Well not ALL will be mixed :p I'm sure you'll get a few pure.
As for me.. Not sure what I'm going to hatch :( My test hatch right now - not a single BBS bantam Ameraucana egg is showing development. My cockerel is just not working his stuff enough. I'm going to have to break out my spare rooster tomorrow. :rant


Haha you keep a spare? I love that :)
 
One of the BYCers (Hall Family Farm?) has a theory,

"ALWAYS keep a back-up Roo. You will Never, EVER use him. But as sure as the sun rises, the day you decide to just stick with the one Roo is the day a fox comes by, an extra tricky racoon finds that one teeny gap you didn't think you needed to cover at the roofline of our run, your youngest forgets to close the run door after the last egg check.....ect"
 
Yay! I just ordered the 2012 hova bator genesis 1588 incubator and it's scheduled to arrive before December 6th so I'll be able to use it for the hatch along!

How's everyone else doing? I cannot wait for this hatch along to begin! :celebrate   :weee   :celebrate


That's great! I ordered one too and should be delivered on Friday! :weee :celebrate
 
Eggs in one basket....hee hee.

Okay, I am making use of this new format with a pic. Yes, we were up before the dawn again and beat the hunters. Took this pic a little later when there was some light.

My Bella:

400
 
Well not ALL will be mixed :p I'm sure you'll get a few pure.
As for me.. Not sure what I'm going to hatch :( My test hatch right now - not a single BBS bantam Ameraucana egg is showing development. My cockerel is just not working his stuff enough. I'm going to have to break out my spare rooster tomorrow. :rant


Haha you keep a spare? I love that :)

I keep two spares for those guys :p

One of the BYCers (Hall Family Farm?) has a theory,

"ALWAYS keep a back-up Roo. You will Never, EVER use him. But as sure as the sun rises, the day you decide to just stick with the one Roo is the day a fox comes by, an extra tricky racoon finds that one teeny gap you didn't think you needed to cover at the roofline of our run, your youngest forgets to close the run door after the last egg check.....ect"

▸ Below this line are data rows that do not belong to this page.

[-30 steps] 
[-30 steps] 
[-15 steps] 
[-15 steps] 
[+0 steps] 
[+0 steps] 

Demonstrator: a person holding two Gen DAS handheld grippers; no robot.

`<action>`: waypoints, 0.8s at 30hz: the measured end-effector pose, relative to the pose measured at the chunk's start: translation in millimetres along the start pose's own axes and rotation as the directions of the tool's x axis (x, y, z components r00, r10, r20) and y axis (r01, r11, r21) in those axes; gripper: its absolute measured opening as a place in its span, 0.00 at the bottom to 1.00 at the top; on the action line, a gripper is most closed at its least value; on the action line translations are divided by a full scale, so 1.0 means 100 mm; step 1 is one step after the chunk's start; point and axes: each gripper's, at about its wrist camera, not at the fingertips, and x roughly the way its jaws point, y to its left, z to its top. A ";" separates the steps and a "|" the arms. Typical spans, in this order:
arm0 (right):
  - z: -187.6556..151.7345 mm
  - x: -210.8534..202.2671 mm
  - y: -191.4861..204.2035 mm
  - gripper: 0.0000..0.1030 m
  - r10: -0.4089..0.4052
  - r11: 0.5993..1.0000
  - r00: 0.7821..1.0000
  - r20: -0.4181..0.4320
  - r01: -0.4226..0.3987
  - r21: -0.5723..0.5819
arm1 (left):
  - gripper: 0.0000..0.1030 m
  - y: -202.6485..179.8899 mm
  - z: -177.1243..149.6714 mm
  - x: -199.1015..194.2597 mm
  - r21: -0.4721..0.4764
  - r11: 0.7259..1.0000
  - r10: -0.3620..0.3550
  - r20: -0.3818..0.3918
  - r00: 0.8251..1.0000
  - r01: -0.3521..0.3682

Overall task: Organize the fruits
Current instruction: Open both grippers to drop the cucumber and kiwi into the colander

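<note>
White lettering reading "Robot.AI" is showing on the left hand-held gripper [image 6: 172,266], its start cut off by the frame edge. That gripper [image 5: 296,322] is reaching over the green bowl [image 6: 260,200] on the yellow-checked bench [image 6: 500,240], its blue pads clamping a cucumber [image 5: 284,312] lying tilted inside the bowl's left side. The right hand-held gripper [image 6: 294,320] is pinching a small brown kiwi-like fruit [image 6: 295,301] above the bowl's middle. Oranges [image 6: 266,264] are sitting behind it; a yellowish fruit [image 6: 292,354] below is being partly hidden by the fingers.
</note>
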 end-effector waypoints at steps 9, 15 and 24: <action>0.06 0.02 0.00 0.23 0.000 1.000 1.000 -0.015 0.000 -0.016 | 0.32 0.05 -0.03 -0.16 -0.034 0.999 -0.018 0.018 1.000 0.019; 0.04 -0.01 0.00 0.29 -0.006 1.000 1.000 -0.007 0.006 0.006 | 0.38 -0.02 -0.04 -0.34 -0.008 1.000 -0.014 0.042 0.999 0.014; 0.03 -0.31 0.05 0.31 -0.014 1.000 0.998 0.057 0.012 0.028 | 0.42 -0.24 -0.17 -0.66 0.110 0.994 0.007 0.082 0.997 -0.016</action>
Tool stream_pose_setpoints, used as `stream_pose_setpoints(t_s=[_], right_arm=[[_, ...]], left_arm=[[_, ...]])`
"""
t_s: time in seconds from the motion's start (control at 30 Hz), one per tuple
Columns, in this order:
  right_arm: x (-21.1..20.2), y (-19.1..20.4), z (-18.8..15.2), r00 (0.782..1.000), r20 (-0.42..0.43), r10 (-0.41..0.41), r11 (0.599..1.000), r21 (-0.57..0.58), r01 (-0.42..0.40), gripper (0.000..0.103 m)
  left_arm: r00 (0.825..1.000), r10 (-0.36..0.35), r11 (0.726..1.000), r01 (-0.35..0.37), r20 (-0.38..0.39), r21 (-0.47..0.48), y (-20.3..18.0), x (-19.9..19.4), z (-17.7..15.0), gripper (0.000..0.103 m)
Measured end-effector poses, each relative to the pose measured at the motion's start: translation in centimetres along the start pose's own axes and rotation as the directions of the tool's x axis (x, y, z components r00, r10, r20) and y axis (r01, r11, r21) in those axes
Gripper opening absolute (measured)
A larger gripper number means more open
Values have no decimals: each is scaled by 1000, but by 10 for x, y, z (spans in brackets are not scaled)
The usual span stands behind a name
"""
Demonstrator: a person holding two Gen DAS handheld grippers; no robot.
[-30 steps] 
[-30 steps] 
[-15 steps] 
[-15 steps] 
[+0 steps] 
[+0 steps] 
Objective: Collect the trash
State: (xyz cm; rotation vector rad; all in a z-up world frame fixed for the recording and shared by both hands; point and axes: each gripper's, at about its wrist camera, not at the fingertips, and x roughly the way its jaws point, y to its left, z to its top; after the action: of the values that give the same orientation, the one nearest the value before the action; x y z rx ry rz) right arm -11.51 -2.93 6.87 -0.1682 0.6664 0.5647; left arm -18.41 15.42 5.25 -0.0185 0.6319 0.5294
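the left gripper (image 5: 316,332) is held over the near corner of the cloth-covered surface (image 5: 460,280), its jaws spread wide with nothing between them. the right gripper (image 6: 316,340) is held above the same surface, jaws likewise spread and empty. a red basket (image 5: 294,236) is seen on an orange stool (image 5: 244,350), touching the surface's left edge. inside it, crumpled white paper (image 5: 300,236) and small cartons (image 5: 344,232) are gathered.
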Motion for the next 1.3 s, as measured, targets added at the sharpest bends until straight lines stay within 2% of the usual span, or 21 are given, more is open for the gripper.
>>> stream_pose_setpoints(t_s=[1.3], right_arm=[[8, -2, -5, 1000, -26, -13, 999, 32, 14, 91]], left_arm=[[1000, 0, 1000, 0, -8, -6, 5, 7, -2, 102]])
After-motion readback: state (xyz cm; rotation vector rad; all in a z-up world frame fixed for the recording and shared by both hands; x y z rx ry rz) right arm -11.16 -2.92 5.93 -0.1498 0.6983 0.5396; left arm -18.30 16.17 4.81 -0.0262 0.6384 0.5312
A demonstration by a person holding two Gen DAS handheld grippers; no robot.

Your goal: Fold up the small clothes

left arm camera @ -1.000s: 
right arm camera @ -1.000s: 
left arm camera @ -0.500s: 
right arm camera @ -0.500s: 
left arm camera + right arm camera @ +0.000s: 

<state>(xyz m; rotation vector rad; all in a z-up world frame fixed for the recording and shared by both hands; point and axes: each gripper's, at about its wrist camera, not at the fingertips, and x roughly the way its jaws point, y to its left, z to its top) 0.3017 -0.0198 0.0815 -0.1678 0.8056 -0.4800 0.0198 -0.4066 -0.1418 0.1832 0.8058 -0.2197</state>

Exactly! It was very hard convincing my fiance of this. The extra roosters can be a pain. This is why I need a bachelor pad :lol:

ALWAYS have a back up male for all breeding set ups. Never put all those eggs in one basket.
I can't wait to get another gander.. Can you imagine if something happened to Winston? :th

All that work to get him here.. all that driving.. Oh that would really tick me off...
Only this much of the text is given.